The men jumped coyotes in pickups, chased them until they got in range, then shot them, Knapp said. Pursuing furbearers in any motorized vehicle is illegal.

Their names appeared on a list of individuals cited for fish and game violations that NDGFD began releasing weekly. Depending on the cases, the Tribune either will publish a story or include the names in the Nubs section in its Thursday editions. No names appear in the Nubs section of today's edition of the Tribune.

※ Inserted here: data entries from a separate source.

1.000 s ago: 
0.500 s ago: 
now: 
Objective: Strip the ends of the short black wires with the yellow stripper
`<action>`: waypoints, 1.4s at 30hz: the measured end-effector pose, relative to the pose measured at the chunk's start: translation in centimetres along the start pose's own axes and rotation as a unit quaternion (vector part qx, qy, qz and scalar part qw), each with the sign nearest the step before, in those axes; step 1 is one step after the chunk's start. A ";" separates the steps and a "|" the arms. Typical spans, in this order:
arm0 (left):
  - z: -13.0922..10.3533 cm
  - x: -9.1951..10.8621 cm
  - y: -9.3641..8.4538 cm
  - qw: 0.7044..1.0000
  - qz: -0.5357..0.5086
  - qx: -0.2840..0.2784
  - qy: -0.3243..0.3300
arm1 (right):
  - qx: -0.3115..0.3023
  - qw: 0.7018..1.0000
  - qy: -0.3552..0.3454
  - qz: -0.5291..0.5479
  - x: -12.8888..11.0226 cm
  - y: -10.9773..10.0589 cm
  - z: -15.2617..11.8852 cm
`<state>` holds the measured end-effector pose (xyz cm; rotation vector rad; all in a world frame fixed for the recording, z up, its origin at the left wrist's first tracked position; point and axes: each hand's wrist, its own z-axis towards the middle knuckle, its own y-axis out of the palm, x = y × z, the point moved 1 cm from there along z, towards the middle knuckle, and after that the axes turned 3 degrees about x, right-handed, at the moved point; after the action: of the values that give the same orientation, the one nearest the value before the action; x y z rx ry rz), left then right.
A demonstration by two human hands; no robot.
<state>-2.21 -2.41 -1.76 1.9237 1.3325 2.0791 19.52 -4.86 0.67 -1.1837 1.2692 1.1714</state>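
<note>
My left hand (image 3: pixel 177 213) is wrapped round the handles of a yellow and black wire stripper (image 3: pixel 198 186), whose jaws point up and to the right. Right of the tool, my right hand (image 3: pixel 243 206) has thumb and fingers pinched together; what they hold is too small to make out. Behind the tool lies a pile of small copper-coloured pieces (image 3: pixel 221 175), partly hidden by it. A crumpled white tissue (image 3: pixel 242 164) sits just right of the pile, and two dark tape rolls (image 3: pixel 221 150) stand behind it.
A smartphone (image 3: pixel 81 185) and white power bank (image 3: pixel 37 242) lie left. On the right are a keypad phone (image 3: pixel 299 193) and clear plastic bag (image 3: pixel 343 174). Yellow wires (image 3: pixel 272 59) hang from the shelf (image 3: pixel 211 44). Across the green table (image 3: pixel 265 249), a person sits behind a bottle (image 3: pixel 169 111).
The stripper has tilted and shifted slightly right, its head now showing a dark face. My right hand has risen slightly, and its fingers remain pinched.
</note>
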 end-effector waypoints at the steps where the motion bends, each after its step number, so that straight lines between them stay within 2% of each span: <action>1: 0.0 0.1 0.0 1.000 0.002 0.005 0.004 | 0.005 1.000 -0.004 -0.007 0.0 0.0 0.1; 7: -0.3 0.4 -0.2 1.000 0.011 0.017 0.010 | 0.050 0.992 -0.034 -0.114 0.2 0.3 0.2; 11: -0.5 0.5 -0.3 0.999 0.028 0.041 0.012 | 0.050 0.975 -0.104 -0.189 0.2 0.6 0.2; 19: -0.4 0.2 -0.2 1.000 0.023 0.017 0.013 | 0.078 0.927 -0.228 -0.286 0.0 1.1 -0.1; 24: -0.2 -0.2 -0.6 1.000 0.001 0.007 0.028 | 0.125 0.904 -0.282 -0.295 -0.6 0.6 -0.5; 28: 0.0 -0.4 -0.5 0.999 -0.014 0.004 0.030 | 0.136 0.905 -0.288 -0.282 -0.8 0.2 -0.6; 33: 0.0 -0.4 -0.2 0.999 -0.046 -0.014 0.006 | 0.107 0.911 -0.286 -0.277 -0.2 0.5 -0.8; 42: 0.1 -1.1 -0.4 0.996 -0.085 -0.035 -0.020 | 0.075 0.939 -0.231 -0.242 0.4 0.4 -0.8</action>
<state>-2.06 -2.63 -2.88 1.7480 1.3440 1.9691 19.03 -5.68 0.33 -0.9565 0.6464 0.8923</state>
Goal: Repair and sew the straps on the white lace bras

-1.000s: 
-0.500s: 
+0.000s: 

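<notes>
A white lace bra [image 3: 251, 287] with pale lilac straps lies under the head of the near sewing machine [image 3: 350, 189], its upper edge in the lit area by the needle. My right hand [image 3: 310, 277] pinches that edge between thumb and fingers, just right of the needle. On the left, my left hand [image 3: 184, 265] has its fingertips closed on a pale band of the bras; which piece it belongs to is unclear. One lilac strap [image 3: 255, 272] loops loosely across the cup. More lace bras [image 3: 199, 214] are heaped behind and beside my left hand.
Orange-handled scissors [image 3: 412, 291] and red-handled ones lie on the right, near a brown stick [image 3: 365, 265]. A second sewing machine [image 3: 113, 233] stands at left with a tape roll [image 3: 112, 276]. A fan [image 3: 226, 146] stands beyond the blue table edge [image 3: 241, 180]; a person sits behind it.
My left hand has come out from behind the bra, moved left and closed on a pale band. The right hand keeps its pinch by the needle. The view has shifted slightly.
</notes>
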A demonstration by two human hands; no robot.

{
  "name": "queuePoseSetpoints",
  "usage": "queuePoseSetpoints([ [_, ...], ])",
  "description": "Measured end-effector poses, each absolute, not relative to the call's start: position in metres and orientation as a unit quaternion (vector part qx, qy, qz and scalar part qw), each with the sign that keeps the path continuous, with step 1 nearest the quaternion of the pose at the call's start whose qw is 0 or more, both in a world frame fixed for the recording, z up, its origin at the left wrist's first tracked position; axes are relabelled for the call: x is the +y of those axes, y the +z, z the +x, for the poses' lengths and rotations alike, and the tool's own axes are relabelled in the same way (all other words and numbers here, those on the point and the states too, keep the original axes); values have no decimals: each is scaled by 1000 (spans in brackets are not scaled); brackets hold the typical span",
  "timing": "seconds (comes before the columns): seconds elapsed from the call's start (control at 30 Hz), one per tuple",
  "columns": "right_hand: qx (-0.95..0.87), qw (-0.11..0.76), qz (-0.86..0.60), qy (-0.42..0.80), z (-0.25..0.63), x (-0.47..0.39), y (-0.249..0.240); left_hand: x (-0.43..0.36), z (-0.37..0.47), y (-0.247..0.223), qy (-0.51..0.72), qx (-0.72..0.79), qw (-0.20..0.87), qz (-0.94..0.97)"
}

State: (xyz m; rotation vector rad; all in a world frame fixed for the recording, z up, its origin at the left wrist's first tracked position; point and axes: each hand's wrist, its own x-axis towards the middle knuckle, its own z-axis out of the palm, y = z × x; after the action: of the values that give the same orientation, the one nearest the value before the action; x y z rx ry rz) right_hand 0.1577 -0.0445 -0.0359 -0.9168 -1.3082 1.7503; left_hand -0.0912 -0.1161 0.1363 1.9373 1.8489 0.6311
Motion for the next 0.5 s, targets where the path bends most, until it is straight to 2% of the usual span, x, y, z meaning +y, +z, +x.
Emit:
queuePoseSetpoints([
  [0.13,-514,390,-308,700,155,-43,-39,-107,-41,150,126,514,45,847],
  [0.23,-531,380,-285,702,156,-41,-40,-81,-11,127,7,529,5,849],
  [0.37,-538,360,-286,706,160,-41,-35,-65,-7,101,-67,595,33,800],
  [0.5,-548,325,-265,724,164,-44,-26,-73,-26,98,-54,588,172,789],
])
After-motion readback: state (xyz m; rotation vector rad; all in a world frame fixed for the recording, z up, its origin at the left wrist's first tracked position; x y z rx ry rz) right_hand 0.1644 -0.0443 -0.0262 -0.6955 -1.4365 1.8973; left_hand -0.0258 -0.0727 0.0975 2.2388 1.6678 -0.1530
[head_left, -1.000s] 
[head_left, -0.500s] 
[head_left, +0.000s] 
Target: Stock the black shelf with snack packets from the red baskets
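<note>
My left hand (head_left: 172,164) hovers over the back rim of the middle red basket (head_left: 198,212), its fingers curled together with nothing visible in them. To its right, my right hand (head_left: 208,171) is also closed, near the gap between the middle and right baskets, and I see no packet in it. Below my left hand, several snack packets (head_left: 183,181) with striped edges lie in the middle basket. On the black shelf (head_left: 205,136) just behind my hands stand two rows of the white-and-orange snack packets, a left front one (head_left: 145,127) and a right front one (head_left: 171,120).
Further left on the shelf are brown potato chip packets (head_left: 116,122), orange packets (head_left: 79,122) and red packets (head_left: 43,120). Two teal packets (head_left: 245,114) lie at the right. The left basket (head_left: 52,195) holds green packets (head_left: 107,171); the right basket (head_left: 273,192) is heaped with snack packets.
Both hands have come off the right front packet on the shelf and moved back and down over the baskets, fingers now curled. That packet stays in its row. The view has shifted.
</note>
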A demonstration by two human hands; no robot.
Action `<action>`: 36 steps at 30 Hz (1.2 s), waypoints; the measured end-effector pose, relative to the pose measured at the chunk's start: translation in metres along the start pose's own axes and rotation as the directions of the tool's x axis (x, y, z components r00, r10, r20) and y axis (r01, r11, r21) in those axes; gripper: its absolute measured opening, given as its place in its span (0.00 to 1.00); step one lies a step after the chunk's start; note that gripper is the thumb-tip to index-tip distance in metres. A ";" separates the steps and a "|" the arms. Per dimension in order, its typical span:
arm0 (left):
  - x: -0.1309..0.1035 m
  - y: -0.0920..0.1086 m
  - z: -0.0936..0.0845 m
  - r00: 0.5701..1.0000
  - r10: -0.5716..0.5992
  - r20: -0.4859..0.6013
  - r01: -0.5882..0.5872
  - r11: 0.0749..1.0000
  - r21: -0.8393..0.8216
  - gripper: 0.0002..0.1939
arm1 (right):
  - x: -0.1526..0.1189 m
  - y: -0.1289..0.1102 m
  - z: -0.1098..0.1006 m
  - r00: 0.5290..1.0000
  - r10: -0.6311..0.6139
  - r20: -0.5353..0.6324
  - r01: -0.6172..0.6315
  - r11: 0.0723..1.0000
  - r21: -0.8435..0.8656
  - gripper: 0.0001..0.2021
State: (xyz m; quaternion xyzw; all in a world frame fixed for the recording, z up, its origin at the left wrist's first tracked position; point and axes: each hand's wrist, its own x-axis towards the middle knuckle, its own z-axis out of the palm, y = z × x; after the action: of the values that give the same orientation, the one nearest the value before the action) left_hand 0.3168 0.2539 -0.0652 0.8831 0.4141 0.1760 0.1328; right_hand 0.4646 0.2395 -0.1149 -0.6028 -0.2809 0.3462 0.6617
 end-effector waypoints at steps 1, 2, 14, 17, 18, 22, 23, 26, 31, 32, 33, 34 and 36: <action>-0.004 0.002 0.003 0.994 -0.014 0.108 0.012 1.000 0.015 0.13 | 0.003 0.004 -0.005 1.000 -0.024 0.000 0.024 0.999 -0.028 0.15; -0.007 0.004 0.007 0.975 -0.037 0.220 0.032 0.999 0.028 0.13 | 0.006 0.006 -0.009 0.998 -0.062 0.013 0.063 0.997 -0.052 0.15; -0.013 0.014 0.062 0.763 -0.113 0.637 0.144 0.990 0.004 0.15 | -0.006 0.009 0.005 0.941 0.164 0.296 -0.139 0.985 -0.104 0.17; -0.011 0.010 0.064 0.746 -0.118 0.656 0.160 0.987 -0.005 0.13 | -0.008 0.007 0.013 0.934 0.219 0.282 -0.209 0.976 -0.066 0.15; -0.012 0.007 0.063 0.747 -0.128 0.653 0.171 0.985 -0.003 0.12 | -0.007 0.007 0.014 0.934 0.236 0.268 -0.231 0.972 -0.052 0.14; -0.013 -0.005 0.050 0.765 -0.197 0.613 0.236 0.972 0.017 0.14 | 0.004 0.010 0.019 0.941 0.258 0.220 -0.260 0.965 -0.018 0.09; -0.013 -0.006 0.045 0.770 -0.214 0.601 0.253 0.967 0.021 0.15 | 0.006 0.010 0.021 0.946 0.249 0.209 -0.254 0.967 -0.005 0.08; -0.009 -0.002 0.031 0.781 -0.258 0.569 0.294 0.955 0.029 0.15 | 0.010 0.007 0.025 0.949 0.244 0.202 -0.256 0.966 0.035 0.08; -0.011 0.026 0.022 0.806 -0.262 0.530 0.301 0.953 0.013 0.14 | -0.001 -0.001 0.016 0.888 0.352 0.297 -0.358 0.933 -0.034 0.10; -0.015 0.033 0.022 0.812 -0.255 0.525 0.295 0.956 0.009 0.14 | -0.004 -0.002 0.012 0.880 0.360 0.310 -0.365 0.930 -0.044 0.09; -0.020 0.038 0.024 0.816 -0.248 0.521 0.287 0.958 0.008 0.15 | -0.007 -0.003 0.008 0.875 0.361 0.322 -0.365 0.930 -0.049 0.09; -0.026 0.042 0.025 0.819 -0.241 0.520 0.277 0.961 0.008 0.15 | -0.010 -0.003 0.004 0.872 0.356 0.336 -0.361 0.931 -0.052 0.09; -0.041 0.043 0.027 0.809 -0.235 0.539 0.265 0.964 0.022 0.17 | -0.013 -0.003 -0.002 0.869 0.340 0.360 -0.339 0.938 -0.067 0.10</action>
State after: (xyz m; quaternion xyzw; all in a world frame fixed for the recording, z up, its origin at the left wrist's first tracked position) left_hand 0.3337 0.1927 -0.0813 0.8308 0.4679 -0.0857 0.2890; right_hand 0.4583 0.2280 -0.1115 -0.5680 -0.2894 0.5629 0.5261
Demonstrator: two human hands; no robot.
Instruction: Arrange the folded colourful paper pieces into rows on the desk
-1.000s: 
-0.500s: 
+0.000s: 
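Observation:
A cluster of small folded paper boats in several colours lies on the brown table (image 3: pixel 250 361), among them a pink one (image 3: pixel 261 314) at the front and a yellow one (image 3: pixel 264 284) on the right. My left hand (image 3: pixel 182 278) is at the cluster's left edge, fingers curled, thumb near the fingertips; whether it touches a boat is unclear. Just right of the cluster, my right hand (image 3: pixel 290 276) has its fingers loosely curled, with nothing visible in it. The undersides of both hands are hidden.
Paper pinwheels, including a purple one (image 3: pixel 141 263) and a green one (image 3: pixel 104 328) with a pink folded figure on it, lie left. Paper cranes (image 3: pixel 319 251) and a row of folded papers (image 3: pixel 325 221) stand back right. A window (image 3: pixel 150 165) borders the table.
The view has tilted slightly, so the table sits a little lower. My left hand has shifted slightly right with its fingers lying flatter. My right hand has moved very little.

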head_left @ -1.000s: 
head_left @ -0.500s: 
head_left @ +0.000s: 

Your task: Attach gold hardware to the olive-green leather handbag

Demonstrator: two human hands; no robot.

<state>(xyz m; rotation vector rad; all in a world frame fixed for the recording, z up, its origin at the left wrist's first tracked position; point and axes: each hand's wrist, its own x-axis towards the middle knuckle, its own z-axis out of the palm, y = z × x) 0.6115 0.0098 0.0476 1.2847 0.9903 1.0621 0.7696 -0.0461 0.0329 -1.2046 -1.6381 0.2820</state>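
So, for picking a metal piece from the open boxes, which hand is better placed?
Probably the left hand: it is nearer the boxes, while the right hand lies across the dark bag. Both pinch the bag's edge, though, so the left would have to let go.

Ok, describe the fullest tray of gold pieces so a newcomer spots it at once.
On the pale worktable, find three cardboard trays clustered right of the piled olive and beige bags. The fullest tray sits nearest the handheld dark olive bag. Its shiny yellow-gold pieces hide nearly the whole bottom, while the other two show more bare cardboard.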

(Reach reporter Richard Hinton at 250-8256 or [email protected];bis-arcktribune.com.)


----------



## Drakekiller (Apr 3, 2002)

This has been going on for years. I have run into this many times in south central ND when I have been calling yotes. A lot of times you can here them coming because they spray (shoot) into CRP fields to get the yotes to move and then the chase is on. I talked to a farmer that caught a group driving in his posted CRP field. He informed them he was calling them in. They informed him that if he did they would say he threatened them with a gun. If I ever get a chance to report anyone doing this, I will.


----------



## NDDUCKS (Feb 22, 2005)

Hey Bob do you have any information on the ages of these guys? Just wondering? Hey another question, did you ever work for the FPD in Fargo?


----------



## Waterspaniel (Oct 10, 2005)

I heard this was in Logan Co- That right? I hope not. we are Wisconsin boys that hang in that area. I sure hope we dont have our good name ruined by those @#%^&*^&&$#!s


----------



## njsimonson (Sep 24, 2002)

Nope, just like the story says, it happened in Barnes. Talked to the Warden at the VCPD last week, told me all about 'em. The group was a bunch of jerks is how it sounded to me. Jerks and poachers...whoda thunkit?


----------



## sierra03 (Jan 27, 2005)

I heard of a massive number of yotes taken in logan co. I have no proof of this but my uncle farms in the area and said these guys got turned in, and the guy that turned him in is getting alot of crap from other farmers. Some of the farmers really want the coyotes gone, bit others find it impolite to be running them through fields. I hate the idea of it because seeing a coyote in logan county is getting harder and harder every year.


----------



## Lil Sand Bay (Feb 2, 2005)

I'm with you Water Spaniel!!!


----------